I am very excited that at the end of this month, I, along with a group of 17 other young professionals, will be embarking on a perspective-altering trip to Nepal. We are going as a community…to be part of a community. The cross-cultural immersion, the exploration of a new country and the making of new friendships while exploring my Jewish identity through a new lens is a fabulous opportunity.
Ever since I was young, I have had a profound love of traveling and have been extremely fortunate to be able to have traveled to places all over the world. Eating local cuisines, studying local history, learning the languages (at least a few words to get by) and experiencing the local art and cultural expressions have been some of the most enlivening experiences I have ever had.
I inherited a philosophy from my mom to fully immerse myself in an environment when I travel or leap into foreign experiences, which to date has served me extremely well.
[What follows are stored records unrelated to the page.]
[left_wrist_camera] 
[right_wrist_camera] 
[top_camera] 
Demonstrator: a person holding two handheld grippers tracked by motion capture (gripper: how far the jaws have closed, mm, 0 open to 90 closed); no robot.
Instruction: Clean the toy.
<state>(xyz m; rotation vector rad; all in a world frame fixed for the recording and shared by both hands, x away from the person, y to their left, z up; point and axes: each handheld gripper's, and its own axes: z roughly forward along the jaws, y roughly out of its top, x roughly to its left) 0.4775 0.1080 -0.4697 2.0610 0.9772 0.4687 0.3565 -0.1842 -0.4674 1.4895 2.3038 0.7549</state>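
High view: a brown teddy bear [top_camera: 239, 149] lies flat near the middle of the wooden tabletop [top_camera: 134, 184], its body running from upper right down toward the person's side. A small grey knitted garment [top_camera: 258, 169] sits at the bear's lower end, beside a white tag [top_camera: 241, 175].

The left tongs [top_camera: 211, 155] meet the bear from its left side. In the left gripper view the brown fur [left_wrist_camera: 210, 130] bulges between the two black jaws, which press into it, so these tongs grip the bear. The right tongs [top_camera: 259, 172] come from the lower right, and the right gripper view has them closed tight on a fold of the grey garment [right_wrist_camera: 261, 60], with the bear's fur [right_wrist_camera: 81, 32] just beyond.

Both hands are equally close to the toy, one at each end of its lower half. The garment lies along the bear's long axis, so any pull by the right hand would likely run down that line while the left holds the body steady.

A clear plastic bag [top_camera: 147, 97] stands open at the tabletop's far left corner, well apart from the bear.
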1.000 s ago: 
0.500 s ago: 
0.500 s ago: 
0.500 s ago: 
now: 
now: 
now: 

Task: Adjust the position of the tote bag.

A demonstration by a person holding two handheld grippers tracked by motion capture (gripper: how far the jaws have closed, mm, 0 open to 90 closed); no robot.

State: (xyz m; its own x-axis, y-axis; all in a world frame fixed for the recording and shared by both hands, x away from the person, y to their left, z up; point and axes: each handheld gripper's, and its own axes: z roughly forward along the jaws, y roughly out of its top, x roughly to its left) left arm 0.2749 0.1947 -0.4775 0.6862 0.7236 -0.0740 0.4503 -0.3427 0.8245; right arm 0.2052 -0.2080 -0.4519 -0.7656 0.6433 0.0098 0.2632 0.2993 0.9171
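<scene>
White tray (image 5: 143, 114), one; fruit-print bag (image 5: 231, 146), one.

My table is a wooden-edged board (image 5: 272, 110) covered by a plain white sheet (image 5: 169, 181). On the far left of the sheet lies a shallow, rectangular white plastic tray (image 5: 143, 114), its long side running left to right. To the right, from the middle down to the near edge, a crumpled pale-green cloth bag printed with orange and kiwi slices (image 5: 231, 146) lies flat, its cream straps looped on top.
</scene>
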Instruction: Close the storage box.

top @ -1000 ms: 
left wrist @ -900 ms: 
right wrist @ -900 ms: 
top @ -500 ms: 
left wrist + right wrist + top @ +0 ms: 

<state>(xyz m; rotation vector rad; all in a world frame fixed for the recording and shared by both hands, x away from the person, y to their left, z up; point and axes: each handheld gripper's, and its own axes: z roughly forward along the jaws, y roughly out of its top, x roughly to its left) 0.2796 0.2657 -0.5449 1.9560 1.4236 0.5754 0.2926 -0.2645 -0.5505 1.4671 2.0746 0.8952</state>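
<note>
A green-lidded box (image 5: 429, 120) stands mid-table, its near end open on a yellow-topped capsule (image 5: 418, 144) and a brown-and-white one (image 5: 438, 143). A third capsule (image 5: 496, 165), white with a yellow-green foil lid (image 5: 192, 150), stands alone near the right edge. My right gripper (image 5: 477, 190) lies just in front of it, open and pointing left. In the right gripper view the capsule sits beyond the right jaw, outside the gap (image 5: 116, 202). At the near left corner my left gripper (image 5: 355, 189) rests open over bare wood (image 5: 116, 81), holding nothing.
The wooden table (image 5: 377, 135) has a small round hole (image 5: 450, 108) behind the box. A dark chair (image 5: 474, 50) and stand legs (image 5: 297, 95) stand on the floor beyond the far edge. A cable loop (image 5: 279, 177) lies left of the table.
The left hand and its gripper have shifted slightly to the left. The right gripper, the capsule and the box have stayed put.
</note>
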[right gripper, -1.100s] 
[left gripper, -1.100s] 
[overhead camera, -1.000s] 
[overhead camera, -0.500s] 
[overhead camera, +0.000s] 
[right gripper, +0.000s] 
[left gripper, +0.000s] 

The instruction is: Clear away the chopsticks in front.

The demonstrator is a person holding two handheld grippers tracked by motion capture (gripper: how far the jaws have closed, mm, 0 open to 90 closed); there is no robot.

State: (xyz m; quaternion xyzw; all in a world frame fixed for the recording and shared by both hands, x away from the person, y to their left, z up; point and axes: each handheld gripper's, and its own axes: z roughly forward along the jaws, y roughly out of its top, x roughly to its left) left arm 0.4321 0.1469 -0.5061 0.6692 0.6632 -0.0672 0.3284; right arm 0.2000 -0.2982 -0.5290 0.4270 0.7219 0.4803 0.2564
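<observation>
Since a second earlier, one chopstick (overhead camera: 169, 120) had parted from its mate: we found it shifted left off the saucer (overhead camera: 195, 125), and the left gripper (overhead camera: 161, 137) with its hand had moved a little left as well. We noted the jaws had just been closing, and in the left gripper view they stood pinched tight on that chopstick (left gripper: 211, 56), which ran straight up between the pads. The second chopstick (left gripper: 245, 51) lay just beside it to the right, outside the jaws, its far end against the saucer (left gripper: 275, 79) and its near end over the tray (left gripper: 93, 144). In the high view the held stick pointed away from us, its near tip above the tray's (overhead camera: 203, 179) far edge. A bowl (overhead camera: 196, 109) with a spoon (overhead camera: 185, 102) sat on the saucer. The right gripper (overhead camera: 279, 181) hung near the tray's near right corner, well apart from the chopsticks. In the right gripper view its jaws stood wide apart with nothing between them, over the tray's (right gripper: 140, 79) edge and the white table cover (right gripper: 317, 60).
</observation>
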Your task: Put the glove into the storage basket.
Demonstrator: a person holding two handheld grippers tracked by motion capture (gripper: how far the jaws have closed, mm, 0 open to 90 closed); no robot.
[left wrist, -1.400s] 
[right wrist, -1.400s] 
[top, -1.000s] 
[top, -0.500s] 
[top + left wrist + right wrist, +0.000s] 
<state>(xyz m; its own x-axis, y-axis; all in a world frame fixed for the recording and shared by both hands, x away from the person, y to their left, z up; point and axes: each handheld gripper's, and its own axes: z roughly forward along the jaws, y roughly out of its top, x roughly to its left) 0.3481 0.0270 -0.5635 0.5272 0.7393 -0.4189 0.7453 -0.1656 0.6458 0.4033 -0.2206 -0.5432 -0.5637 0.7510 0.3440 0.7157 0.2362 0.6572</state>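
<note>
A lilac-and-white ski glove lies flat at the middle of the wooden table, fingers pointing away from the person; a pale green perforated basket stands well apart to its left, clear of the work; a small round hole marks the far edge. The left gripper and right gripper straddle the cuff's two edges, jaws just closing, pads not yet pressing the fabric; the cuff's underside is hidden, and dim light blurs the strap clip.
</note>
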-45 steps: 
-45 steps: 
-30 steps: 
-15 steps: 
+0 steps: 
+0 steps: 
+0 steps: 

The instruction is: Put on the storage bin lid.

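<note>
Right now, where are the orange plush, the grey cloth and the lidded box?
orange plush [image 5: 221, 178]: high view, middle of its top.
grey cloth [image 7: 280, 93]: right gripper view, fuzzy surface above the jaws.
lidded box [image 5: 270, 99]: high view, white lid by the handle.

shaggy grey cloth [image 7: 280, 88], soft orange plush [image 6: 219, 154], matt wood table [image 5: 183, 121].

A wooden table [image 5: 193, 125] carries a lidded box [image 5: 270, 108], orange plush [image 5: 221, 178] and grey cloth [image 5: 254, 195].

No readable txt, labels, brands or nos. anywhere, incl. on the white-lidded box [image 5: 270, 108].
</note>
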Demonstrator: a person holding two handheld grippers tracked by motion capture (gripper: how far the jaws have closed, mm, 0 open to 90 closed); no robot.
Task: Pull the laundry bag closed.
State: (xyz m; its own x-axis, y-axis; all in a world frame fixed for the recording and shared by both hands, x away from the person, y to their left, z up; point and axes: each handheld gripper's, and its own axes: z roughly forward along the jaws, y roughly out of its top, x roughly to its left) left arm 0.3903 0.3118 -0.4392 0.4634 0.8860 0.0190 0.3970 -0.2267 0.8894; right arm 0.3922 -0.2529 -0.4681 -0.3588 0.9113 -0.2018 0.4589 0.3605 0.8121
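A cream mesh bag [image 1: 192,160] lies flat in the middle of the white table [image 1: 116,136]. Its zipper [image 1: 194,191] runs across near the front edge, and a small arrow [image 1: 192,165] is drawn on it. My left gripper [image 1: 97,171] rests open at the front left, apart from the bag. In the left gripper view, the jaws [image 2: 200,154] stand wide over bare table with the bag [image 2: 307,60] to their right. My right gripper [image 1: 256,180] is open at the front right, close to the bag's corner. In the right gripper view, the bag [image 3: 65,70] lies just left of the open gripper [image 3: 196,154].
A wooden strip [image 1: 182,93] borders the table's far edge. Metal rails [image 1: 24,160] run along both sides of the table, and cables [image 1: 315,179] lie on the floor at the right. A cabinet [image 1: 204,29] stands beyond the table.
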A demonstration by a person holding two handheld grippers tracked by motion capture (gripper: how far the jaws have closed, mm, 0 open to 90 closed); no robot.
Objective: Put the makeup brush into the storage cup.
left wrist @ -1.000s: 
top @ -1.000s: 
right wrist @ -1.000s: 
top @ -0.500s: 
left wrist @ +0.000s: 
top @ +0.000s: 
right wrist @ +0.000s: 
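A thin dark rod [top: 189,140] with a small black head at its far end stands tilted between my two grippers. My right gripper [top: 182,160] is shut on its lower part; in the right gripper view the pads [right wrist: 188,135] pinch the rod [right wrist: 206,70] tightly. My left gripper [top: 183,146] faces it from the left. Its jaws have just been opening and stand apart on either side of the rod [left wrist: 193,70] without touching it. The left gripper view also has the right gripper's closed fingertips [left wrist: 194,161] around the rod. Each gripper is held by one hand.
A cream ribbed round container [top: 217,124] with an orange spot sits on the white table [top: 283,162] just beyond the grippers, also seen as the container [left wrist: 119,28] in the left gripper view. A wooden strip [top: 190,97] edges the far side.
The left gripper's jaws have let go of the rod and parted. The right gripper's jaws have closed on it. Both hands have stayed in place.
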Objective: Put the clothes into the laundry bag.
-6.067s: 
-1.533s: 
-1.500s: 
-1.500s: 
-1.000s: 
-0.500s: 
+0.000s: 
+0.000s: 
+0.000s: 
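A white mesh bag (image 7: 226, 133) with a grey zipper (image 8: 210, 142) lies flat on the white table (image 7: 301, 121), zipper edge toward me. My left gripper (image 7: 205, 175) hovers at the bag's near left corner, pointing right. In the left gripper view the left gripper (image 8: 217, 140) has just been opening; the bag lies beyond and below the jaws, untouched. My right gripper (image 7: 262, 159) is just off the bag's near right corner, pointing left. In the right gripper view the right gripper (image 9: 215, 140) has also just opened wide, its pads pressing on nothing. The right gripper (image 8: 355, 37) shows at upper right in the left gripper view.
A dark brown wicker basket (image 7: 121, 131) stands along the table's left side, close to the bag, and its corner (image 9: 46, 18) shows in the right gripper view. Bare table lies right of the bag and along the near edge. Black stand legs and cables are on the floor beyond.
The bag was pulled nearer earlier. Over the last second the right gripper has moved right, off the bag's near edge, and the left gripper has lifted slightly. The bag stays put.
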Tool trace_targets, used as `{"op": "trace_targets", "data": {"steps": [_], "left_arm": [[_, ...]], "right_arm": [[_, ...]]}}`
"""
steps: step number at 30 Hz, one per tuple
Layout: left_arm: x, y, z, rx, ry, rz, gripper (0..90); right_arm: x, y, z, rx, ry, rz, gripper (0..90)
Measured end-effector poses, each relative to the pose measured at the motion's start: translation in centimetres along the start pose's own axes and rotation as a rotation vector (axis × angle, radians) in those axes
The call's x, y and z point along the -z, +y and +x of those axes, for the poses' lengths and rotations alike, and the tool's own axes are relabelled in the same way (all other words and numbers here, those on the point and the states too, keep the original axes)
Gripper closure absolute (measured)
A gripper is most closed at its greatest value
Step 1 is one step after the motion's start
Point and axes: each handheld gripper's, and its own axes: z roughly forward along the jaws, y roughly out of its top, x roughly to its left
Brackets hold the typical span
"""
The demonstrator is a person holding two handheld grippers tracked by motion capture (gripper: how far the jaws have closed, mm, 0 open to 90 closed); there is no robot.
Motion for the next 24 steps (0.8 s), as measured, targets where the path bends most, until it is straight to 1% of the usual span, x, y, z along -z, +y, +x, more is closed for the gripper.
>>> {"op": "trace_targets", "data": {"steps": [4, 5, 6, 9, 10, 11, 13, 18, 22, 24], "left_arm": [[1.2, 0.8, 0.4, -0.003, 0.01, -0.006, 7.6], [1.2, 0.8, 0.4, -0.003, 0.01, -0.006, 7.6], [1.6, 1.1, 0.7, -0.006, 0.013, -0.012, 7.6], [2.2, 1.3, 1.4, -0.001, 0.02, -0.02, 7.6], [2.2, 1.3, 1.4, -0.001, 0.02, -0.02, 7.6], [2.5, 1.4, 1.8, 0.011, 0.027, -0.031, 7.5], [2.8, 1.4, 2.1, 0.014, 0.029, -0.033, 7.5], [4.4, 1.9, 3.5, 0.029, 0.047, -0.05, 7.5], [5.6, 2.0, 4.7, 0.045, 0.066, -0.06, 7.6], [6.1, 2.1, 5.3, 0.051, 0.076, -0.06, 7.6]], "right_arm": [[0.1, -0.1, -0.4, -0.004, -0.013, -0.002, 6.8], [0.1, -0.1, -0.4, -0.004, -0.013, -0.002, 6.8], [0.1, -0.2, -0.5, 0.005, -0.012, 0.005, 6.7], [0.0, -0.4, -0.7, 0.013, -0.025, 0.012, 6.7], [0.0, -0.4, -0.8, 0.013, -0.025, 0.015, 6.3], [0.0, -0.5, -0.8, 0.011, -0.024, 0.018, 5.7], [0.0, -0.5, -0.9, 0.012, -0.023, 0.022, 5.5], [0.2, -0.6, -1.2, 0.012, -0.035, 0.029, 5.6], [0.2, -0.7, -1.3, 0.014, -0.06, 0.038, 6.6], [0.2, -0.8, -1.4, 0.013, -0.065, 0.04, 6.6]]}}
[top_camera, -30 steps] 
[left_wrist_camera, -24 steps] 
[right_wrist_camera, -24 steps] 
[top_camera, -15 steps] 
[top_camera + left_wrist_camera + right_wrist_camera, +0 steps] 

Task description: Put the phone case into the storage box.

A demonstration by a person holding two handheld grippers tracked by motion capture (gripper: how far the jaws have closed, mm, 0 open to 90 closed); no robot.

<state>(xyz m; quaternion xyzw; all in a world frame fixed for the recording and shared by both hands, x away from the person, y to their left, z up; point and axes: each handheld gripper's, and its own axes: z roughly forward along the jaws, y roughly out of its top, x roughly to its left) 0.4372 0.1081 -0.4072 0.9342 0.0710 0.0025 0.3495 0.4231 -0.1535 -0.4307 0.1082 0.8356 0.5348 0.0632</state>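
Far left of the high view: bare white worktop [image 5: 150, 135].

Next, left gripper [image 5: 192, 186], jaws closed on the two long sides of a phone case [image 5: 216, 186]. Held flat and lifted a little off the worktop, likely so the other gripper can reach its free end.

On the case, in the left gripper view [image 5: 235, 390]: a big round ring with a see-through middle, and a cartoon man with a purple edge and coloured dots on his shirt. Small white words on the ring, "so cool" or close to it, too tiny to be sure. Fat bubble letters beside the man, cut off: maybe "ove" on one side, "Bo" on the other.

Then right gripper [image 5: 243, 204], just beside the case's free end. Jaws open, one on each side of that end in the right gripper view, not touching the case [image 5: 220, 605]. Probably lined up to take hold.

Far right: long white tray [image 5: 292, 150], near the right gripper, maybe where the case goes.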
An adage she raised us with was, “Something is only foreign because it isn’t familiar. Once it is familiar, it is no longer foreign” (from “Finding Peace at the Center of the Storm” by Nancy Ganz). Come with an open mind, explore the unknown and say yes to life, and the list of “foreign” things greatly diminishes while the range of your comfort zone expands.
Through my Jewish engagement and study, I was aware that Israel had an extended reach trying to make the world a better place by embodying the Jewish principle of tikkun olam. Yet prior to engaging with CJP’s Project Inspire community, I wasn’t aware that Israel has provided help to over 140 countries throughout the world by providing innovation and technology, sending Israeli citizens to those countries to implement change and paying for individuals to come to Israel for professional training and development in order to return to their countries with new skills. Israel is empowering local communities by teaching them how to address their particular issues and grow their economies.
Given that Nepal is a beautiful yet landlocked country bordering both India and China, with a vast (and often tumultuous) history and a kaleidoscope of languages and ethnic backgrounds, I am so excited to go, to learn, to explore and to engage. More specifically about Israel’s connection to Nepal, organizations like IsraAid and Tevel B’Tzedek are revolutionizing the farming industry, improving infrastructure, training teachers and education administers to transform the education system and were one of the first nations on the scene after the devastating earthquake, all while preserving local customs and respecting the cultural framework that makes Nepal so unique.
Finally, I also cannot be more impressed by the CJP Project Inspire team. Leaving no stone unturned, they have planned this trip with such precision and care of how to ethically engage in developing communities, and how to structure the itinerary to have a fantastic blend of visiting and partnering with NGOs and meeting government officials while allowing us the space to be tourists exploring a new land. Not to end on a corny note, but I am truly “inspired” to be traveling with CJP’s Project Inspire.
Aaron Ganz is currently serving as the head of financial planning for Vantage Deluxe World Travel in Boston. He is serving as member of the board of directors and is president of the Temple Emanuel young adult group (Yisod). With CJP, he was a participant in LEADS, Kadimah and a mission trip to Israel. Aaron received his master’s in management from London Business School and his bachelor’s in political science from University of Chicago.